Goal of the exercise:
Please copy the data below exactly; none of the pictures in it belong in the copy.

Given material:
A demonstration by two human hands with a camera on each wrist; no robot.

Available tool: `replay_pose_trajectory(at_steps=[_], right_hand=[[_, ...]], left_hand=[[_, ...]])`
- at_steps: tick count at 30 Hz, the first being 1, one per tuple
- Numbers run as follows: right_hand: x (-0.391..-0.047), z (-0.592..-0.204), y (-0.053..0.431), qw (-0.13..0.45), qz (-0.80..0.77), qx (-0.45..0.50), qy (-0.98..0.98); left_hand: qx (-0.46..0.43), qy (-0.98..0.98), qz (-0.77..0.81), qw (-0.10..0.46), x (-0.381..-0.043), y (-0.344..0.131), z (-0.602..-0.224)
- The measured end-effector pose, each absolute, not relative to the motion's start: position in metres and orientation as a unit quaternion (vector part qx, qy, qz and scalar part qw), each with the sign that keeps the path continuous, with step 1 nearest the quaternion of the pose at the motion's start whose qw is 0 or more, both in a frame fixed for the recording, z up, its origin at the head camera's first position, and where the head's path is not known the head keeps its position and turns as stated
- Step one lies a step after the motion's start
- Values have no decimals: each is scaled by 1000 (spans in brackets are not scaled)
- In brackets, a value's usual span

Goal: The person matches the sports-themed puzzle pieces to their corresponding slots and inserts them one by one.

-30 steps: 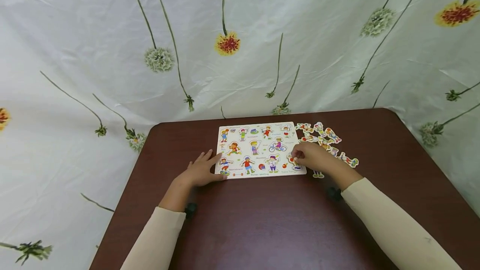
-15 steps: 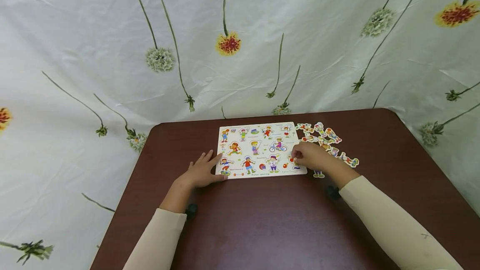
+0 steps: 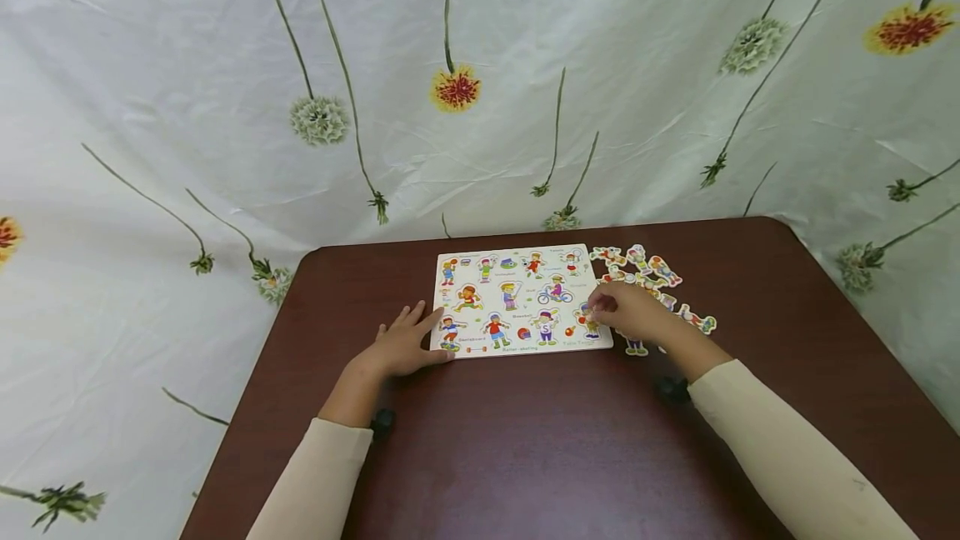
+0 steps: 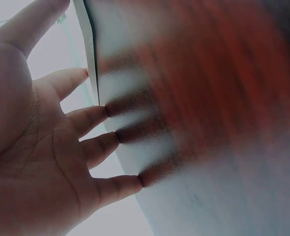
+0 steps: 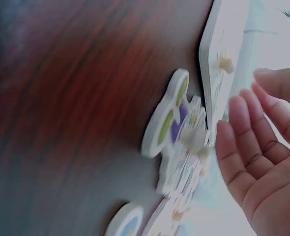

Answer to this problem:
A demonstration by two human hands with a camera on each wrist; no robot.

Available tool: `replay_pose_trajectory(at_steps=[_], right_hand=[[_, ...]], left_hand=[[_, ...]])`
- at_steps: tick count at 30 Hz, the first being 1, one per tuple
- Numbers run as follows: right_hand: x (-0.391..-0.047), z (-0.592..-0.204), y (-0.053..0.431), qw (-0.13..0.45), qz (-0.80..0.77), qx (-0.45..0.50), qy (-0.98..0.98); left_hand: qx (-0.46..0.43), qy (-0.98..0.98), qz (-0.77..0.81), qw (-0.10..0.46), x (-0.381..-0.043), y (-0.344..0.131), z (-0.602..-0.224)
- The measured end-effector pose, each absolute, not relative to the motion's start: position in metres and orientation as a unit quaternion (vector part qx, qy, qz and scalar part qw), each with the sign that keeps the path continuous, with step 1 nearest the quaternion of the pose at the motion's start whose qw is 0 or more, both in a frame fixed for the recording, z up, its origin at the head camera's first position, and where the head's path is not known the head keeps its position and turns as stated
- Step one lies a step after the motion's start
- Values have no decimals: each is scaled by 1000 (spans in brackets are not scaled)
- In brackets, a value's usual span

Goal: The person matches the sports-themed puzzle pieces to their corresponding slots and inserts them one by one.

-30 steps: 
-15 steps: 
+0 steps: 
+0 steps: 
+0 steps: 

The exercise calls for nothing further.